■ **Instructions to follow**
The full listing, copied exactly and free of pictures, is the expected reply.

■ **Given material**
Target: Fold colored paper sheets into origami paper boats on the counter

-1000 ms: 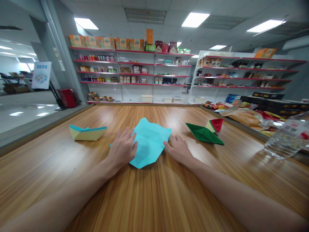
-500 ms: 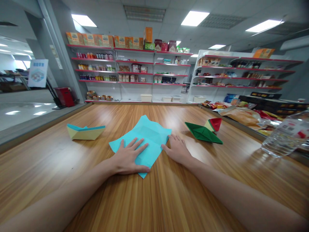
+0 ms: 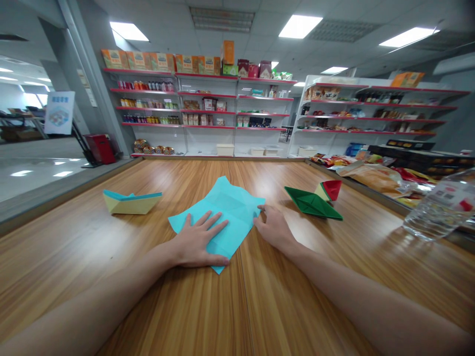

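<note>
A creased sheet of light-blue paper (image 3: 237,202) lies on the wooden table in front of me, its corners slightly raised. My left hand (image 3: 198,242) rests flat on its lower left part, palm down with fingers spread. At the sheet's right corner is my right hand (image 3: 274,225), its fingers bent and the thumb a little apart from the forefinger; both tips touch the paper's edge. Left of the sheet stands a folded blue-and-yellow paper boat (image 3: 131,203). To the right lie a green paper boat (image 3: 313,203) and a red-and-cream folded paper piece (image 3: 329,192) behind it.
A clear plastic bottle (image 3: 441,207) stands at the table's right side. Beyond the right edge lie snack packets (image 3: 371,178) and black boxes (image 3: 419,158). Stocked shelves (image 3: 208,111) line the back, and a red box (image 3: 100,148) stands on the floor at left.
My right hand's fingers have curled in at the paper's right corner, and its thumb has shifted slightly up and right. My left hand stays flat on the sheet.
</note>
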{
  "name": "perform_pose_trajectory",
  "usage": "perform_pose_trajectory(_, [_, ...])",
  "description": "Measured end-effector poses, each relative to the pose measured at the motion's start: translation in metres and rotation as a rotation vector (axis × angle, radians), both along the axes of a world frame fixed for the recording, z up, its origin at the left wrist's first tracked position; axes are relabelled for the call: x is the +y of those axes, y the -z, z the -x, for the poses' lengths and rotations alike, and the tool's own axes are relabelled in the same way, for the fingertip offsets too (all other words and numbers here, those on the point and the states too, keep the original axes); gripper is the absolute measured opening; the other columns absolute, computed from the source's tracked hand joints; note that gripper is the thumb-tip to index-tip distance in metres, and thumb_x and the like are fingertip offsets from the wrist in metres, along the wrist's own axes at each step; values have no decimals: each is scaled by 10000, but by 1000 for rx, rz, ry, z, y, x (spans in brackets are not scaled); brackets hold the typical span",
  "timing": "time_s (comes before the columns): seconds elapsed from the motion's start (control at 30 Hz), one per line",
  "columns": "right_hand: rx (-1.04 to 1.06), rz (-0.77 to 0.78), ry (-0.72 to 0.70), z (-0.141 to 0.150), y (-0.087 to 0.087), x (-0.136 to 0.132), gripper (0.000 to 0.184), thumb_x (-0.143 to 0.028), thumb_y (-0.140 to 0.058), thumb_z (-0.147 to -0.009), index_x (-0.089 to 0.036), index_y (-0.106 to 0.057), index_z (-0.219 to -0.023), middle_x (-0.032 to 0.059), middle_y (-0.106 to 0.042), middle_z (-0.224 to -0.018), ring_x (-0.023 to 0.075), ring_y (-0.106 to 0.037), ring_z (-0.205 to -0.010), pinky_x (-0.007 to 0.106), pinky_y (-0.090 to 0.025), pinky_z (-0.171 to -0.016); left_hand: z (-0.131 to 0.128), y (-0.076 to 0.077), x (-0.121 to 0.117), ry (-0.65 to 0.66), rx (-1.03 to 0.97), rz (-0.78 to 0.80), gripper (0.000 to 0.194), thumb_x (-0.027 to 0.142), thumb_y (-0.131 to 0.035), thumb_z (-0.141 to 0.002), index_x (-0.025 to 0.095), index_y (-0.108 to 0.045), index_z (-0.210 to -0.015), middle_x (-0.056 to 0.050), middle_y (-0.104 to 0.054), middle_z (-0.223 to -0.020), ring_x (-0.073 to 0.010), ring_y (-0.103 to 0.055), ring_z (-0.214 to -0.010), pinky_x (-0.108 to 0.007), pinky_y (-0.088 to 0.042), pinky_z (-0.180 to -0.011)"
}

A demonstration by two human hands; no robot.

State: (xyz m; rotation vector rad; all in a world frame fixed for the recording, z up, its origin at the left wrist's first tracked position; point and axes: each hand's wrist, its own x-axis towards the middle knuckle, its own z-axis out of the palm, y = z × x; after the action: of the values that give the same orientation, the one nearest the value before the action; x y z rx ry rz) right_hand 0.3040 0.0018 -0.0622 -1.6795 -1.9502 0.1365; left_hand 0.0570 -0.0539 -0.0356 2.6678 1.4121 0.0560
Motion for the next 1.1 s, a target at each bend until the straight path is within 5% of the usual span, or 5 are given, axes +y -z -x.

■ **Answer for the task**
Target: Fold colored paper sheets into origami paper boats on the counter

-1000 ms: 
-500 ms: 
+0 ms: 

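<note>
A creased sheet of light-blue paper (image 3: 237,202) lies on the wooden table in front of me, its corners slightly raised. My left hand (image 3: 198,242) rests flat on its lower left part, palm down with fingers spread. At the sheet's right corner is my right hand (image 3: 274,225), its fingers bent and the thumb a little apart from the forefinger; both tips touch the paper's edge. Left of the sheet stands a folded blue-and-yellow paper boat (image 3: 131,203). To the right lie a green paper boat (image 3: 313,203) and a red-and-cream folded paper piece (image 3: 329,192) behind it.
A clear plastic bottle (image 3: 441,207) stands at the table's right side. Beyond the right edge lie snack packets (image 3: 371,178) and black boxes (image 3: 419,158). Stocked shelves (image 3: 208,111) line the back, and a red box (image 3: 100,148) stands on the floor at left.
My right hand's fingers have curled in at the paper's right corner, and its thumb has shifted slightly up and right. My left hand stays flat on the sheet.
</note>
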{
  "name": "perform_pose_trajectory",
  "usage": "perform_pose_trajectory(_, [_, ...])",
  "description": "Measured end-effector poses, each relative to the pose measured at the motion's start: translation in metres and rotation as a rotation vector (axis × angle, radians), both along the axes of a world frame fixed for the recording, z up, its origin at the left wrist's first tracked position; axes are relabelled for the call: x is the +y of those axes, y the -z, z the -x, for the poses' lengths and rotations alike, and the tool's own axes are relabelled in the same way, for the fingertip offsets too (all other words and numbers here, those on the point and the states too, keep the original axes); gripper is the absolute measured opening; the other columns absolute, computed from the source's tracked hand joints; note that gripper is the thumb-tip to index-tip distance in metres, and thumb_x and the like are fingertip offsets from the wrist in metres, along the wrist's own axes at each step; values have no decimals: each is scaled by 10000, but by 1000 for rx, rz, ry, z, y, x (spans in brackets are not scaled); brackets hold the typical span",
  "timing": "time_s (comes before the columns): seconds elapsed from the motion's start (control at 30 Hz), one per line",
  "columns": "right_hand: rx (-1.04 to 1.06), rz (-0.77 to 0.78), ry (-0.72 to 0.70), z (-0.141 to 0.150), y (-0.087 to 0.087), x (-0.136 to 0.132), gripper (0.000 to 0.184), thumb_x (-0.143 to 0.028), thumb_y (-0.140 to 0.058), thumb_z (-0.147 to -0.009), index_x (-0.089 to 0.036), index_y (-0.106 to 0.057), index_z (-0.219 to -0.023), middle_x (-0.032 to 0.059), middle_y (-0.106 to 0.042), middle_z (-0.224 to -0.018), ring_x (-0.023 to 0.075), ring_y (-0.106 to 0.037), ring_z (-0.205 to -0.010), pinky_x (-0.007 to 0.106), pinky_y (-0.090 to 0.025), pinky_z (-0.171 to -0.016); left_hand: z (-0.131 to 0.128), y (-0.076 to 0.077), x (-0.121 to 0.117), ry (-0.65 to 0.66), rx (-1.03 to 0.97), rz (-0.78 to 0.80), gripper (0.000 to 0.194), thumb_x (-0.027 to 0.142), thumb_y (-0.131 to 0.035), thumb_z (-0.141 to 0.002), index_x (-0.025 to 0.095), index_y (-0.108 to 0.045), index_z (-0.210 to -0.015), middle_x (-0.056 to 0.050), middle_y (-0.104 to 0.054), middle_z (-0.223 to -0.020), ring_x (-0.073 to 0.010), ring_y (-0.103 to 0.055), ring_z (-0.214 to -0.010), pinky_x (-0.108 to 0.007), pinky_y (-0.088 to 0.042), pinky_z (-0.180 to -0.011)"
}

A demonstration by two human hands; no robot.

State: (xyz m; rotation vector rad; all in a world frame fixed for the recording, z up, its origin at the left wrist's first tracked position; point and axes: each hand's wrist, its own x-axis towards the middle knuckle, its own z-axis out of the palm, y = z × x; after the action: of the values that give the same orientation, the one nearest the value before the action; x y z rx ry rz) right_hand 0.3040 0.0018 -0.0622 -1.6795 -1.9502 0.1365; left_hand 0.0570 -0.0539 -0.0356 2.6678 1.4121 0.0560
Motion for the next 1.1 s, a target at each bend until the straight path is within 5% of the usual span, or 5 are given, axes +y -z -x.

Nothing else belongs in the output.